Remote employees should weigh their skills regularly and find ways to improve when necessary in order to match the evolving work practices and deliverables required in different industries. One of the 16 Amazon Leadership Principles is to hire and develop the best. This means that companies shouldn’t only set high standards, but also invest in development and look for potential. 


Remote working might seem like an isolated work setting. However, lots of communication is required to ensure a smooth and optimal operation of remote work. Research shows that remote employees spend 27% of their time collaborating, 6% of their time learning, and 5% of their time socializing.

The ability to work with a team and communicate effectively out of sight should be a key requirement for recruiters. A remote employee with poor communication skills and team collaboration skills can draw the entire team back and affect the productivity and performance of other members of the team. 

Teamwork and communication in this regard involve how an employee is able to interpret tasks as well as accept and provide useful feedback promptly in a way that enables ease of understanding and flow of useful information. Knowing how to use online collaboration tools for optimal communication and teamwork is a necessity for remote employees.  

Caring, respectful, and trustworthy:

The performance of a team can be tied to the work culture that team members are exposed to. Employees are 10.4 times more likely to resign from a job as a result of a toxic work culture. 

To avoid the tension that can arise from an unhealthy work culture, employers try to establish a conducive work culture that can be interpreted as a caring, respectful, and trustworthy attitude among employees. 

Remote work makes it less likely to access a colleague’s mental or physical state – this is why remote team members should be more intentional in expressing care to colleagues and providing help to one another when needed. 

This also extends to respect for one another in terms of communication and individual differences to avoid tension and toxicity within the team. 

Even more, trust is required between remote employees and employers as well as their colleagues. Remote workers cannot be physically accessed during working hours to ensure they are performing, but it is important for recruiters to be assured of the ability of the employee to deliver on tasks assigned to them. 

This trust enables other team members to fully carry on their duties without any fear of unexpected delays or irregularities with tasks from fellow team members. 


In a remote work environment, results are more important than filling in work hours.

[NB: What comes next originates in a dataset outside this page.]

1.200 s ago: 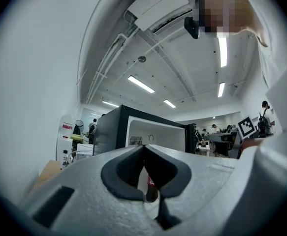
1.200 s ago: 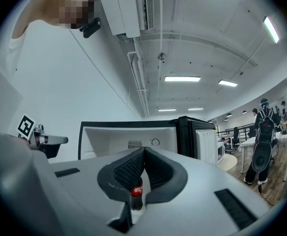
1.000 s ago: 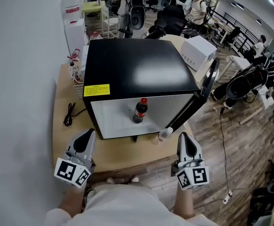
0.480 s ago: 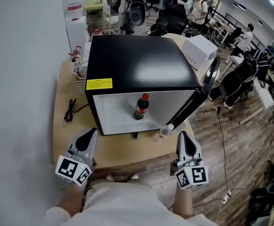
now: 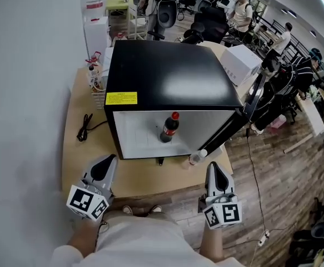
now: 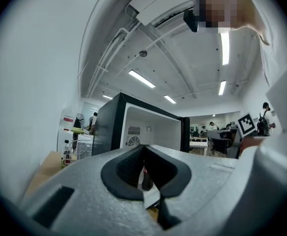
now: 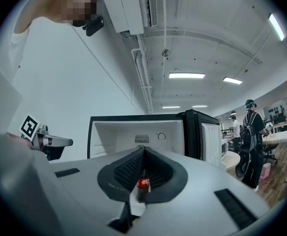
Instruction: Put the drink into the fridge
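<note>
A black mini fridge (image 5: pixel 167 77) stands on a wooden table (image 5: pixel 75 160) with its door (image 5: pixel 246 105) swung open to the right. A cola bottle (image 5: pixel 169 128) with a red cap stands upright on the white floor inside the fridge. My left gripper (image 5: pixel 107 161) hovers over the table's front edge, left of the opening, shut and empty. My right gripper (image 5: pixel 210 167) is at the front right, below the door, also shut and empty. In the right gripper view the cola bottle (image 7: pixel 143 187) shows past the closed tips (image 7: pixel 144 150). The left gripper (image 6: pixel 144 149) faces the fridge (image 6: pixel 148 129) too.
A small clear bottle (image 5: pixel 194 158) with a white cap sits by the foot of the open door. Left of the fridge are a basket of bottles (image 5: pixel 96 81) and a black cable (image 5: pixel 85 128). A white box (image 5: pixel 244 63) sits behind on the right. People and chairs fill the room behind.
The head view has shifted a little. My right gripper has drawn slightly back toward me. The left gripper and the cola bottle have stayed put.
</note>
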A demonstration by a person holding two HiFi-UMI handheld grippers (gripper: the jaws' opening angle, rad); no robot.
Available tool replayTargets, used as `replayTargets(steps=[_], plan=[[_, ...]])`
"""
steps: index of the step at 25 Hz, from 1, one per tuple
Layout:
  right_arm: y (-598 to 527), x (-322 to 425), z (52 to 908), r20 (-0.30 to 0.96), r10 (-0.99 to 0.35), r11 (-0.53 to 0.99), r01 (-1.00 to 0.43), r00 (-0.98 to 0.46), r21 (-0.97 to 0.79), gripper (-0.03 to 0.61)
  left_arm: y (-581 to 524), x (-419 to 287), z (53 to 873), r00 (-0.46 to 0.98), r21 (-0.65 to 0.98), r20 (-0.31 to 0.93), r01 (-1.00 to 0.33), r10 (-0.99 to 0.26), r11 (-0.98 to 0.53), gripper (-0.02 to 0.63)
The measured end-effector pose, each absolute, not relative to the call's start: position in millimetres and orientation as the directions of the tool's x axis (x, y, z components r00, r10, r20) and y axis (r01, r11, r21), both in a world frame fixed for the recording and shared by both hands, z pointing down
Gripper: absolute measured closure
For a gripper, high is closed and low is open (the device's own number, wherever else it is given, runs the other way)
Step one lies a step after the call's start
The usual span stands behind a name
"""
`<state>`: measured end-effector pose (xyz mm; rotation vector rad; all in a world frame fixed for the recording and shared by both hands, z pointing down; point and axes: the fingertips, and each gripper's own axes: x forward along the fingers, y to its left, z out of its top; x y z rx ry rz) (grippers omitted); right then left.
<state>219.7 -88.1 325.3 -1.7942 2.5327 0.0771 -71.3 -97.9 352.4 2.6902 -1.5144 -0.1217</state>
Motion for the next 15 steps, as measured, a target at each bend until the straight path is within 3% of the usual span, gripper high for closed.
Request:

Remote workers may not work within daily work hours as they are not under obvious surveillance like on-site workers. However, their performance on the job is determined by the results they are able to deliver. 

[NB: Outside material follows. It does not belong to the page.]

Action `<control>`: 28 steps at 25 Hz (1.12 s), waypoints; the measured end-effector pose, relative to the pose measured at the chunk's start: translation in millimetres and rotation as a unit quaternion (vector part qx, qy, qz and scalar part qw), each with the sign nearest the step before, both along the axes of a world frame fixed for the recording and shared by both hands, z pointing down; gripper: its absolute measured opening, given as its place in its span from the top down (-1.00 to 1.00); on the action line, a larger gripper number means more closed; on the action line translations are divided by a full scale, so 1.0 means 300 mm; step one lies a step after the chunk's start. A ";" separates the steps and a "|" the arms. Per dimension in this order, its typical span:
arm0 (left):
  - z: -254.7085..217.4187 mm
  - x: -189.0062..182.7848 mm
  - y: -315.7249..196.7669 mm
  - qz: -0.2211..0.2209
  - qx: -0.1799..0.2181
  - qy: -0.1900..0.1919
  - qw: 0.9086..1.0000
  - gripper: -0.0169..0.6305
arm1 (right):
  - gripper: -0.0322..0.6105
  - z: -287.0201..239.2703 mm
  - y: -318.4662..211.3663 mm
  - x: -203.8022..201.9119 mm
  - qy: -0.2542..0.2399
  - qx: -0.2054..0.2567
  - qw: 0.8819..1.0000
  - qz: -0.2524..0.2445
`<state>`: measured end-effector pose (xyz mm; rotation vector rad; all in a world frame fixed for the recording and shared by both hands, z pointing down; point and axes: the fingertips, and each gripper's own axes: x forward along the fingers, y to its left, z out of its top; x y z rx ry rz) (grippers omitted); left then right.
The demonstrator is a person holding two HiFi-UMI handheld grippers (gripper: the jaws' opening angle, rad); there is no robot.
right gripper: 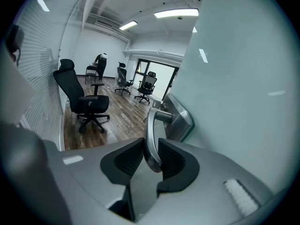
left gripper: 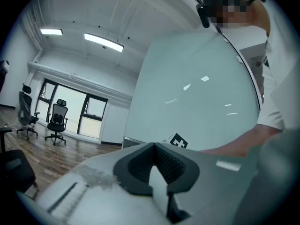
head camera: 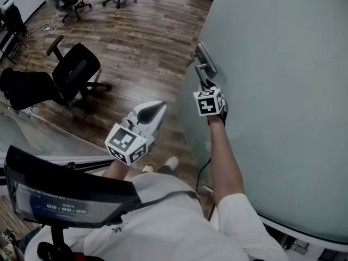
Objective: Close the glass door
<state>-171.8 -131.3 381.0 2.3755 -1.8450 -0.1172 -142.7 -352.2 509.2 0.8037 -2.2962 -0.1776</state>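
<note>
Glass door (head camera: 283, 91): we have the big frosted panel rising on our right. Its free edge stands over the wood floor, so we judge it not yet home in its frame.

Wood floor (head camera: 141, 42): it spreads away from the door's free edge, and we see nothing lying on it along that edge.

Office chair (head camera: 73, 75): it is parked well apart from the door, out across the floor and no bother to us.

Left gripper (head camera: 157, 109): it floats off the door's edge, pointing level. Its jaws sit pinched together on nothing, and we'd hold it away from the glass.

Right gripper (right gripper: 152, 161): it is up against the door at the handle, tipped a little downward, with its pads clamped on the lever.

Door handle (right gripper: 151, 125): this metal lever on its plate sits near the door's free edge, and its lower end is caught between our right pads. To do the step well, we'd move the door by the lever alone. We'd go along the door's own arc and slow down before the frame. We wouldn't twist, since the smooth lever looks liable to slip from the pads.
</note>
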 end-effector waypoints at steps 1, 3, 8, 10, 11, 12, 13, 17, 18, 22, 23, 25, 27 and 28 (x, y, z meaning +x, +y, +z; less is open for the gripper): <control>-0.002 -0.012 0.041 -0.002 0.002 0.002 1.000 0.95 | 0.59 -0.006 0.034 -0.013 0.001 0.001 1.000 -0.005; -0.004 -0.032 0.109 -0.008 0.005 0.005 1.000 0.95 | 0.59 -0.015 0.091 -0.035 0.003 0.002 1.000 -0.013; -0.025 -0.052 0.282 -0.015 0.013 0.011 1.000 0.95 | 0.58 -0.044 0.252 -0.065 0.008 0.012 0.999 -0.033; -0.029 -0.056 0.340 -0.018 0.015 0.012 1.000 0.95 | 0.58 -0.049 0.307 -0.072 0.006 0.013 0.999 -0.042; -0.026 -0.058 0.354 -0.020 0.014 0.012 1.000 0.95 | 0.58 -0.047 0.323 -0.077 0.005 0.012 0.999 -0.047; -0.021 -0.061 0.363 -0.021 0.013 0.012 1.000 0.95 | 0.58 -0.043 0.332 -0.083 0.004 0.012 0.999 -0.051; -0.016 -0.064 0.367 -0.023 0.011 0.012 1.000 0.95 | 0.58 -0.039 0.339 -0.089 0.002 0.011 0.998 -0.056; 0.003 -0.079 0.380 -0.029 0.005 0.012 0.999 0.95 | 0.58 -0.014 0.367 -0.123 -0.003 0.009 0.997 -0.078; 0.008 -0.085 0.382 -0.032 0.004 0.011 0.999 0.95 | 0.58 -0.008 0.375 -0.136 -0.006 0.010 0.996 -0.084; 0.014 -0.118 0.382 -0.045 0.006 0.007 0.999 0.95 | 0.58 0.025 0.408 -0.188 -0.006 0.001 0.995 -0.100; 0.009 -0.120 0.387 -0.050 0.008 0.006 0.999 0.95 | 0.58 0.030 0.419 -0.197 -0.006 0.000 0.995 -0.104; -0.013 -0.108 0.412 -0.060 0.012 0.004 0.998 0.95 | 0.58 0.022 0.456 -0.196 -0.005 -0.001 0.994 -0.111; -0.038 -0.080 0.453 -0.074 0.015 0.005 0.997 0.95 | 0.58 0.002 0.506 -0.182 -0.003 -0.001 0.993 -0.116; -0.048 -0.064 0.475 -0.081 0.016 0.006 0.997 0.95 | 0.58 -0.005 0.531 -0.178 -0.003 -0.001 0.993 -0.120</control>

As Cal Newport writes for TheNewYorker: 

Moving our professional efforts away from in-person surveillance and toward results not only makes remote work sustainable—it can also change the very nature of our jobs into something more enjoyable, and productive, and in tune with the unequal and unpredictable demands of life.

Recruiters need to look out for result-driven remote workers through their performance records to ensure they get the most productivity out of the remote work environment arrangement.

The bottomline: 

Whether or not remote work is suitable for your business is a matter of preference. There are lots of successful companies that rely solely on remote employees with different roles from sales reps to project managers. So there’s no way to argue that remote work is inherently faulty or inadequate. 

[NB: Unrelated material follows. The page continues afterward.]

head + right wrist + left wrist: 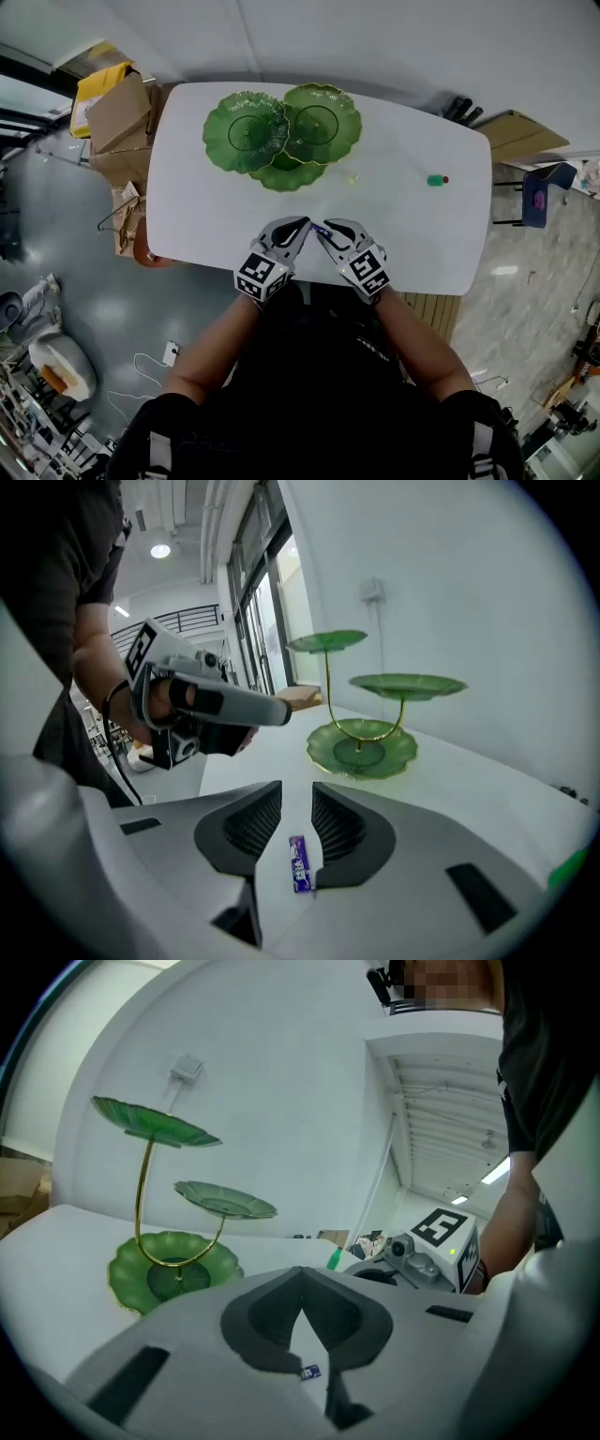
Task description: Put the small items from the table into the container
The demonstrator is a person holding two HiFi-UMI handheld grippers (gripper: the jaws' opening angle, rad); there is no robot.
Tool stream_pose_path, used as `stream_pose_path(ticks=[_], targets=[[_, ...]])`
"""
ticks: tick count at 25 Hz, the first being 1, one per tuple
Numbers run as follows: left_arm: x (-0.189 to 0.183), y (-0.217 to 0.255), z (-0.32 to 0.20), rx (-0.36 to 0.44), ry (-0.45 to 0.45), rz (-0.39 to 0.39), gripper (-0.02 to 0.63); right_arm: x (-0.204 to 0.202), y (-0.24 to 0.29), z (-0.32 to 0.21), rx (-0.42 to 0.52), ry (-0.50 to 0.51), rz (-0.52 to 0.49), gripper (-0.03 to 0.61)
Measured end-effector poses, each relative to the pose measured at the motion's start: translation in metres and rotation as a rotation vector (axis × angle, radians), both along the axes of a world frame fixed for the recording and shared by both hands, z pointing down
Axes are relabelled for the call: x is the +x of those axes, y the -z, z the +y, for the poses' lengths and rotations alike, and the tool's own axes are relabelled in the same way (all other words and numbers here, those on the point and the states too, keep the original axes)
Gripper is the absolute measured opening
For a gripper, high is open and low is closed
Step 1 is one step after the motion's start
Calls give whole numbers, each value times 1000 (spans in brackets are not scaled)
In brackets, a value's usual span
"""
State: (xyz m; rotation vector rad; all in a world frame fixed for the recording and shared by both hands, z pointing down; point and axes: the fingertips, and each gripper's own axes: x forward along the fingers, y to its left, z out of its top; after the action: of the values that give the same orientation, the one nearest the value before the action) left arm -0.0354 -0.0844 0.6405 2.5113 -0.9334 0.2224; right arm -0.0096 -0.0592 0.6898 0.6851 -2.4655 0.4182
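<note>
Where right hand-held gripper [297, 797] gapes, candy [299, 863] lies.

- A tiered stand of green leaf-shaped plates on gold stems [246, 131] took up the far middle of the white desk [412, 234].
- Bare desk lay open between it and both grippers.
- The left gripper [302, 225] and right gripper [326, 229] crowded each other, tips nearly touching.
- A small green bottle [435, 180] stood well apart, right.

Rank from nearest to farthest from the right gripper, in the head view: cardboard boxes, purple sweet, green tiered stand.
1. Purple sweet, on the table between the right gripper's jaws.
2. Green tiered stand, at the table's far side.
3. Cardboard boxes, off the table's far-left corner.
</note>
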Motion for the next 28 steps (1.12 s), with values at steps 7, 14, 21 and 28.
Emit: stream_pose_path(ticks=[7, 14, 21, 28], targets=[[-3, -21, -3, -34, 19, -19, 8, 6, -69, 15, -72, 81, 124, 106], [-5, -33, 2, -73, 35, -13, 8, 5, -102, 18, -87, 137, 209, 112], [-7, -34, 5, -86, 41, -5, 8, 10, -129, 24, -104, 152, 308, 114], [-12, -33, 9, -91, 53, -4, 8, 10, -132, 24, -69, 143, 332, 112]])
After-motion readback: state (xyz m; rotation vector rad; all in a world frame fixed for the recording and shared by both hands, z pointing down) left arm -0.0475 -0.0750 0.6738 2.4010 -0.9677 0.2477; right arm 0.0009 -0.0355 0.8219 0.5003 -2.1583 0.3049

What’s certain though is the importance of employees competence when working remotely. Do they have certain skills and traits necessary to manage working from home? In particular:

  1. Are they proficient at using the technology required for the job? 
  2. Can they prioritize tasks and manage their time? 
  3. Are they good at learning and upskilling? 
  4. Can they manage collaborating with other team members? 
  5. Are they respectful of differences, caring, and trustworthy? 
  6. Are they conscientious and could they be trusted?